Pressure on Toronto drags down national home sales – report

Marked decline in activity came amid tougher mortgage rules, rising interest rates

Pressure on Toronto drags down national home sales – report

Canadian home sales plunged the most in a decade last month, driven by fewer transactions in a Toronto market squeezed by tougher mortgage lending rules and higher interest rates.

Sales fell 14.5% nationwide from December and were down 26.6% in Toronto, the Canadian Real Estate Association said late last week.

The national decline was the biggest since 2008 and Toronto’s was the biggest since 1989, according to historical CREA data.

The housing market is cooling off from heady price gains of 30% in Toronto after policy makers stepped in with measures including a foreign buyers’ tax. The January decline came after a record December, when buyers rushed into the market before a new federal mortgage lending stress test came into force. The Bank of Canada raised its trend-setting interest rate last month for the third time since July.

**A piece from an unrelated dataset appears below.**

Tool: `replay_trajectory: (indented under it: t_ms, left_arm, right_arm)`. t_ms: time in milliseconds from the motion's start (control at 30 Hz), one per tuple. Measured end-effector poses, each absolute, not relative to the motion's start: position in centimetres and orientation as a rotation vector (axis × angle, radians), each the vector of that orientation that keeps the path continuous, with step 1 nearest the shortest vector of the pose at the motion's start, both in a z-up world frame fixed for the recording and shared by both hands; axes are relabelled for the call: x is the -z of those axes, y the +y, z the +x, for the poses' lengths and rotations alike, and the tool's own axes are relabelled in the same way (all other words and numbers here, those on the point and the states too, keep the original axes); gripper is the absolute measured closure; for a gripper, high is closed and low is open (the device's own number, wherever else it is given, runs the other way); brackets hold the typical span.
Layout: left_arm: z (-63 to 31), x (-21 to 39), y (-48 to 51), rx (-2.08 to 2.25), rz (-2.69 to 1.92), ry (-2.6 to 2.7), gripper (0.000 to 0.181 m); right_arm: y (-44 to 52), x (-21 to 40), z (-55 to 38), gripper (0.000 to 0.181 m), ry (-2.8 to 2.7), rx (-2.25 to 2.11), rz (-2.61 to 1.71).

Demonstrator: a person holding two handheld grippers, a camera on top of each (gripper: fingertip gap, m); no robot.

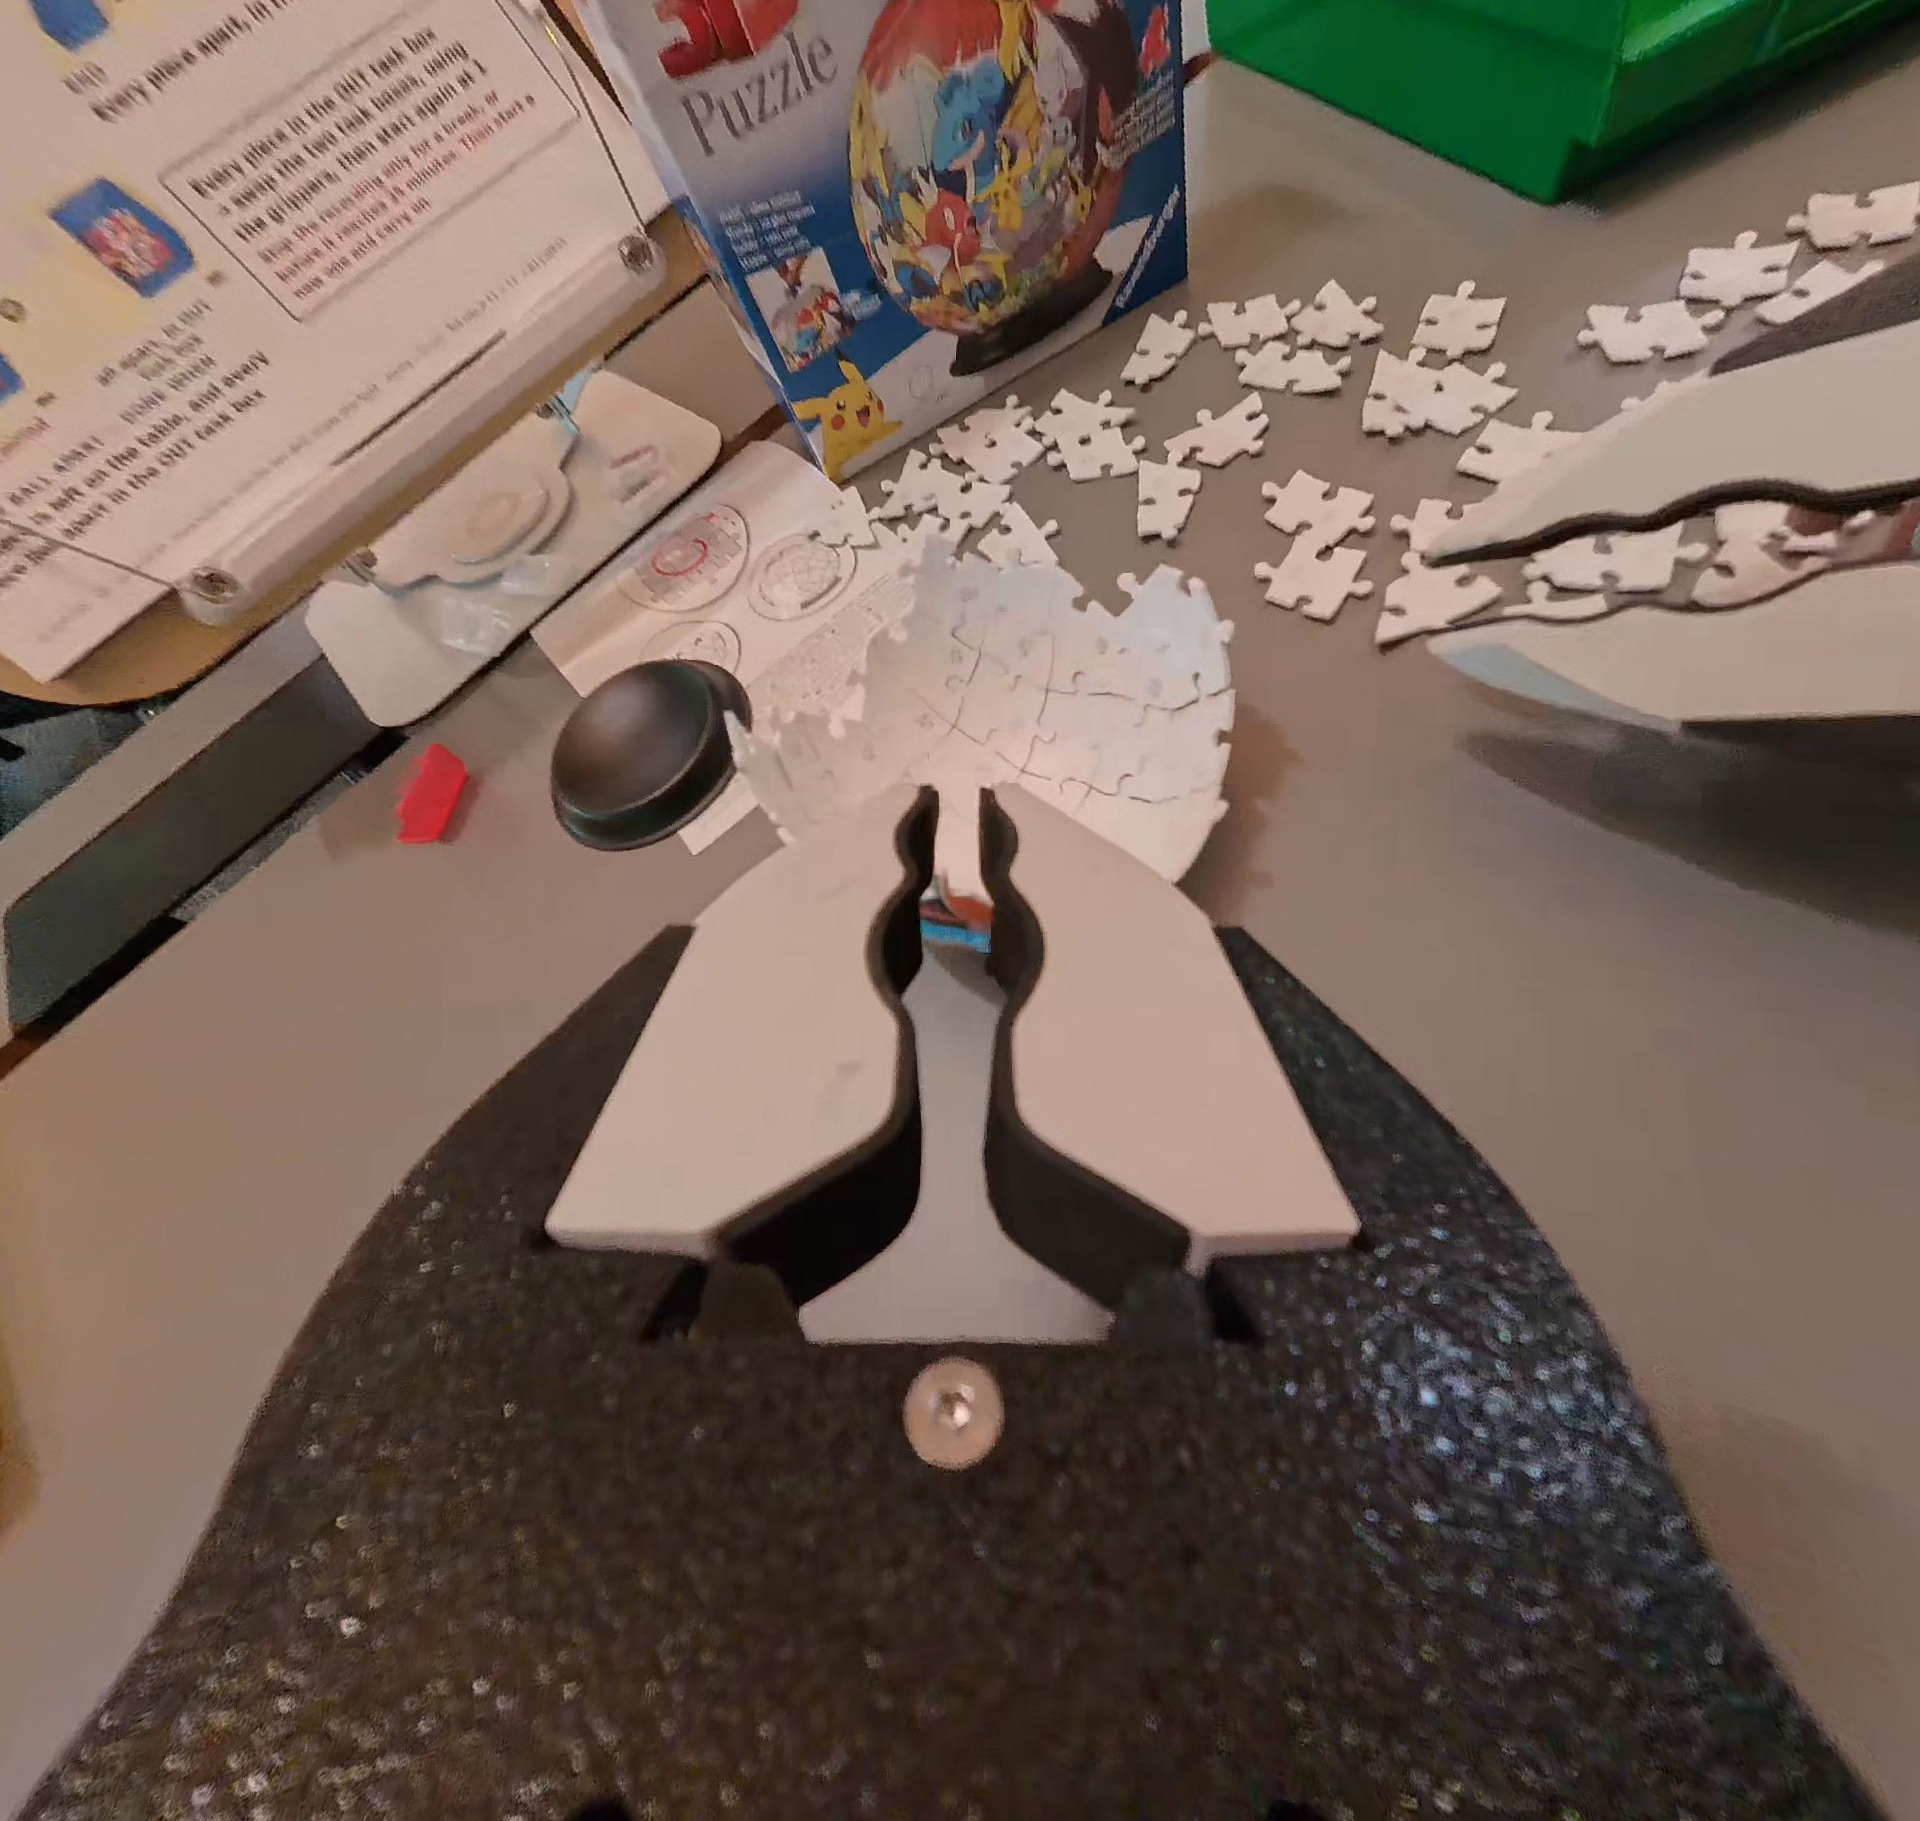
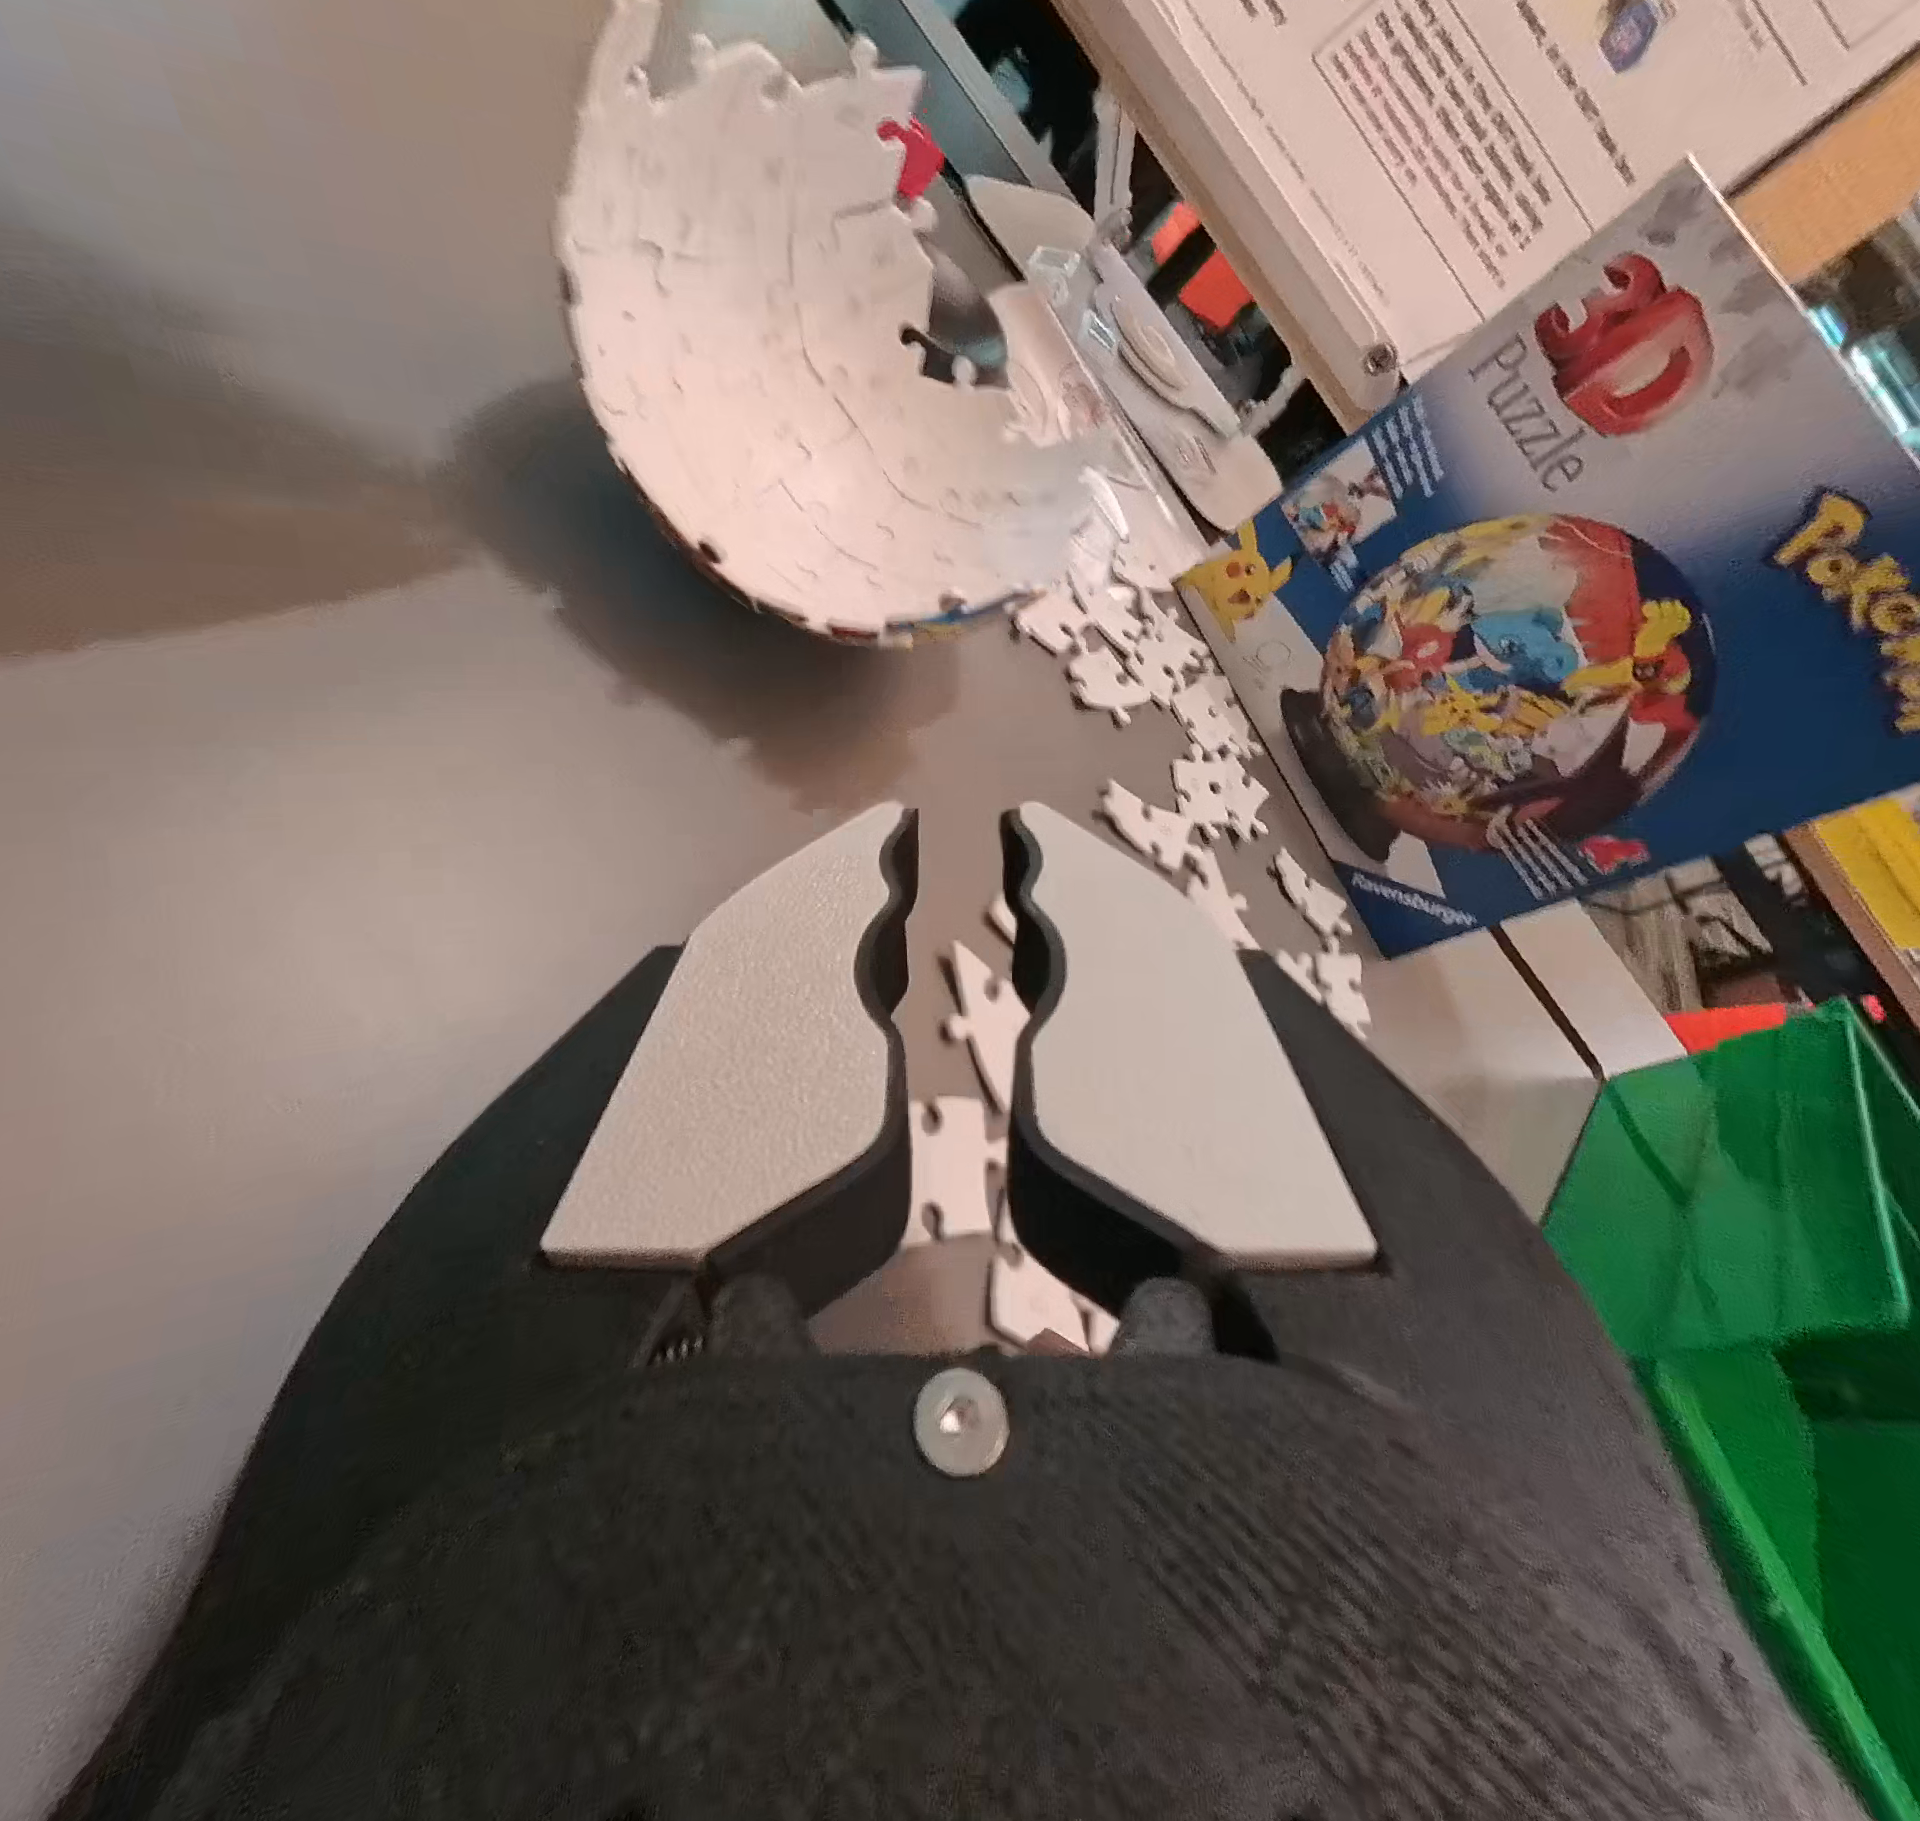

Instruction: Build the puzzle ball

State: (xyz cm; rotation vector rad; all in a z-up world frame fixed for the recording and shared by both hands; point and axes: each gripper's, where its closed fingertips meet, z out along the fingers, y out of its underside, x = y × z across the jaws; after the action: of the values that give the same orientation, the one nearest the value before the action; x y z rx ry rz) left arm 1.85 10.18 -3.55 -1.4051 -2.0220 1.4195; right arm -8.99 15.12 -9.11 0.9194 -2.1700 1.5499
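Gripping the near rim of the half-built puzzle ball, a curved white shell of joined pieces (image 1: 1049, 680), the left gripper (image 1: 958, 815) has its grey fingers closed on the shell's edge, colour print showing just below the tips. Shell sits on the grey tabletop (image 1: 1455, 1044), hollow side up, jagged unfinished rim.

Black domed plastic stand (image 1: 649, 753) just left of the shell, touching or nearly so. Small red block (image 1: 431, 792) farther left. Loose white puzzle pieces (image 1: 1299, 400) scattered face down beyond the shell and to its right. Blue puzzle box with ball picture (image 1: 935, 182) upright behind them. Green plastic bin (image 1: 1558, 36) at far right. White instruction sheet on a stand (image 1: 291, 213) at left.

Right gripper (image 2: 959, 821) hovers above the loose pieces, clear of the shell; jaws slightly apart, nothing between them. Right wrist view blurred.
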Motion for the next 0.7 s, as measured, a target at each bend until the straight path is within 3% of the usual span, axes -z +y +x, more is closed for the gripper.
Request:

Read more: National residential sales decline sharply in January

“The piling on of yet more mortgage rule changes that took effect starting New Year’s Day has created home buyer uncertainty and confusion,” CREA President Andrew Peck said in a statement, as quoted by Bloomberg.

Some of January’s decline reflected buyers accelerating their purchase plans in December, CREA added.

The weakness didn’t show up in prices, with the nationwide benchmark index up 0.3% on the month. Prices were little changed in Toronto. The unadjusted average sales price across Canada of $481,562 was up 2.3% from a year earlier.

Sales fell in about three-quarters of housing markets across the country. The number of new homes listed for sale dropped by 21.6% from December to January to the lowest since 2009, CREA said.

The realtor group has predicted sales will weaken by about 5% this year.